What makes the situation so dangerous is how easy it would be for either side to take action that leads the other to conclude an all-out war is imminent and escalate the battle. The United States and South Korea could hit targets besides artillery, including supply lines and communication facilities, for example. The North could send tanks and troops across the border and drop special forces into the South’s ports.

Especially perilous would be any hint that the United States and South Korea were preparing a “decapitation” strike against the North Korean leadership, which could lead a desperate Mr. Kim to turn to nuclear or biochemical weapons.

And that would likely trigger a massive retaliation by the U. S.

Here’s the third option from Haas.

That leaves direct negotiations with Pyongyang, which China and Russia are pressing for. Earlier this week, when President Xi Jinping met with Vladimir Putin in Moscow, they proposed a halt in military operations and testing by all parties on the peninsula, including the United States, which is installing a missile-defense shield that North Korea and China both strongly oppose. Once this freeze is in place, talks between the two sides could begin.

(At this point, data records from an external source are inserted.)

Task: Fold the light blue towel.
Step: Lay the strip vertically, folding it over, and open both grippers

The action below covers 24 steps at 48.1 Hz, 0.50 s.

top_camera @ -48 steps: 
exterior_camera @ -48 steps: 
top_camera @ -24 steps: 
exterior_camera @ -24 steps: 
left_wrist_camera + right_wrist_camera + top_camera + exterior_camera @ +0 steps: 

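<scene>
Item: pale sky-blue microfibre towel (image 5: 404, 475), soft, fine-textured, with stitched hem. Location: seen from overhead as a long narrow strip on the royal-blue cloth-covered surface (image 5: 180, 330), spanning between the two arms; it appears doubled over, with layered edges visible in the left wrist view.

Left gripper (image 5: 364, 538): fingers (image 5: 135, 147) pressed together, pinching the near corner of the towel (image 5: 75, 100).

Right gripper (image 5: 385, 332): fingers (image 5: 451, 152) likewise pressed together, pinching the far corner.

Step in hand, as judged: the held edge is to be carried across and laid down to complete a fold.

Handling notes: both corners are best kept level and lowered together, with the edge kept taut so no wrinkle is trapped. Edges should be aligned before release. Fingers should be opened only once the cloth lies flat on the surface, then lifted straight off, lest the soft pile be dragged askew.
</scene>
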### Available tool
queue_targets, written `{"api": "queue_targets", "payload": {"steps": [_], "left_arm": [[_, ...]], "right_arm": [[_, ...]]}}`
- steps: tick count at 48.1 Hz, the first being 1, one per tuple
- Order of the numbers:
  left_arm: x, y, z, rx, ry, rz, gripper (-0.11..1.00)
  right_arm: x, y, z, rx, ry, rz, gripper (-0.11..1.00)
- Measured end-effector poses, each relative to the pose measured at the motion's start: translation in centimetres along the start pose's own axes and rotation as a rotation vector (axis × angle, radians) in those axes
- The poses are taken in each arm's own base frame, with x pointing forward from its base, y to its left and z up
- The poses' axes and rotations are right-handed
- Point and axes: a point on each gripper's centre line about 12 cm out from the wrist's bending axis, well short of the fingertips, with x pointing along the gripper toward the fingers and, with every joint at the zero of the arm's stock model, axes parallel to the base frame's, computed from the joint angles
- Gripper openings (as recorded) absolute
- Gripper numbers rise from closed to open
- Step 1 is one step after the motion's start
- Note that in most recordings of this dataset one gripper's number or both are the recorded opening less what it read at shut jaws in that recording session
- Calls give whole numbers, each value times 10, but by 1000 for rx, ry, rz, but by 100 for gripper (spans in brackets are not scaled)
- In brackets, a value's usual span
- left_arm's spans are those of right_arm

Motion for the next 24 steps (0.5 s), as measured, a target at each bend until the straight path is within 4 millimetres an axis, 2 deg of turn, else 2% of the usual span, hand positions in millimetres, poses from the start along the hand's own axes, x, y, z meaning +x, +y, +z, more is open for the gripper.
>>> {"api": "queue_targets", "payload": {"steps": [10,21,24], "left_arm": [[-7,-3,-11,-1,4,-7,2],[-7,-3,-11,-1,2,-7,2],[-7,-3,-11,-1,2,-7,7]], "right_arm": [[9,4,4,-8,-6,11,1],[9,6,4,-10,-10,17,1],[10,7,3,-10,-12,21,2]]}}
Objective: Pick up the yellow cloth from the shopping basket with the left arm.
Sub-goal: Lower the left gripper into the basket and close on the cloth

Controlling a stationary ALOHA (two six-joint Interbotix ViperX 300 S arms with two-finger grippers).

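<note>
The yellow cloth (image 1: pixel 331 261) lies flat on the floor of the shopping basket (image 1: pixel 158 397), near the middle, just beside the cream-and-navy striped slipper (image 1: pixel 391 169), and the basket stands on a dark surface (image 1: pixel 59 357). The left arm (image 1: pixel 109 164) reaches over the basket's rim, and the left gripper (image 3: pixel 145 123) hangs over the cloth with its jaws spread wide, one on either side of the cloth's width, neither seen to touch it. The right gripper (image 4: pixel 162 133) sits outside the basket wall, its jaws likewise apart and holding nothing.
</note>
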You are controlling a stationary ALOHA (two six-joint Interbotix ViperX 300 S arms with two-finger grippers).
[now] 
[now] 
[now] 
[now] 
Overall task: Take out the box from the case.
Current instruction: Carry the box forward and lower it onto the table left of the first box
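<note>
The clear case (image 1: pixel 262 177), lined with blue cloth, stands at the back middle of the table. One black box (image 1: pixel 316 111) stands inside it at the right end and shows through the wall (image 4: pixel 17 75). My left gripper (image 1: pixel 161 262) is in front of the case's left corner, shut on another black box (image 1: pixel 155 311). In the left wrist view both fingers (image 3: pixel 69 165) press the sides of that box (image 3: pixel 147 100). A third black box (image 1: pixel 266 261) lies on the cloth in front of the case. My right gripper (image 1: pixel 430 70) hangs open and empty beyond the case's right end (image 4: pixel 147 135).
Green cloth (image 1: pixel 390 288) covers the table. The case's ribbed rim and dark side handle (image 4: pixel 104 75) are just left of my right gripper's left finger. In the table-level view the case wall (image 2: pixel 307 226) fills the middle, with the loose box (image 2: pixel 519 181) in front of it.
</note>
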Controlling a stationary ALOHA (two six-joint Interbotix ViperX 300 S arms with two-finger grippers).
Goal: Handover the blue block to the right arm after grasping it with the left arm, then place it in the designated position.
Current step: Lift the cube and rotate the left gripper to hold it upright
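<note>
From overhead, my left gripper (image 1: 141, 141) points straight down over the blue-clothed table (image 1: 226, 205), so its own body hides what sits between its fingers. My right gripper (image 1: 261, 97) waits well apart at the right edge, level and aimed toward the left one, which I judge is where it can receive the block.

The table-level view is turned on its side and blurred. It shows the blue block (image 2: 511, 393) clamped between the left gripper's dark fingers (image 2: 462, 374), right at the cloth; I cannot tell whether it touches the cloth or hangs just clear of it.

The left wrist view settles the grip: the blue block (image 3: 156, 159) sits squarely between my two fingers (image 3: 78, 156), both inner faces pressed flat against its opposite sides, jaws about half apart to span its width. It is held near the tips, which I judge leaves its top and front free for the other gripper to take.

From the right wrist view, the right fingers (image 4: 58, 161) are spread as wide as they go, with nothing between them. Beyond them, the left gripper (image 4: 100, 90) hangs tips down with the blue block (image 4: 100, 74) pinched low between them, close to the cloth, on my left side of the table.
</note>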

While a negotiated settlement that denuclearized the two Koreas would appear to be the best possible outcome, … Even getting the talks started would involve both sides making big concessions. …

Given the public declarations of both Washington and Pyongyang that is not likely. What’s left?

For now, the Trump Administration doesn’t appear to be pursuing any of these three options. Instead, it is trying to ramp up the pressure on Kim by getting the United Nations to impose more punitive economic sanctions on North Korea. But this strategy depends on securing the support of China and Russia, neither of which seems willing to go along, especially if it would be seen as buckling to U.S. demands.

Consider also this statistic from the FiveThirtyEight Significant Digits email.

80 percent
For the past five years, China has accounted for over 80 percent of North Korean imports and exports, which has helped the isolated nation’s economy remain viable. In 2001, China was responsible for only 18 percent of North Korean exports and 20 percent of imports. [The Wall Street Journal]

So China has made a commitment to North Korea to avoid the chaos on its border that would likely follow an economic collapse. But that limits what China can (or wants to) do in the say of pressuring the North.

Cassidy paints a gloomy picture.

Trump is scheduled to meet with both Xi and Putin on Friday at the G–20 summit. He will take into these meetings the baggage of his domestic problems, his ill-considered tweets, and his nihilistic statements about America’s place in the world. It is to be hoped that he is finally realizing that America can’t afford to go it alone. But with Trump hopes are seldom realized.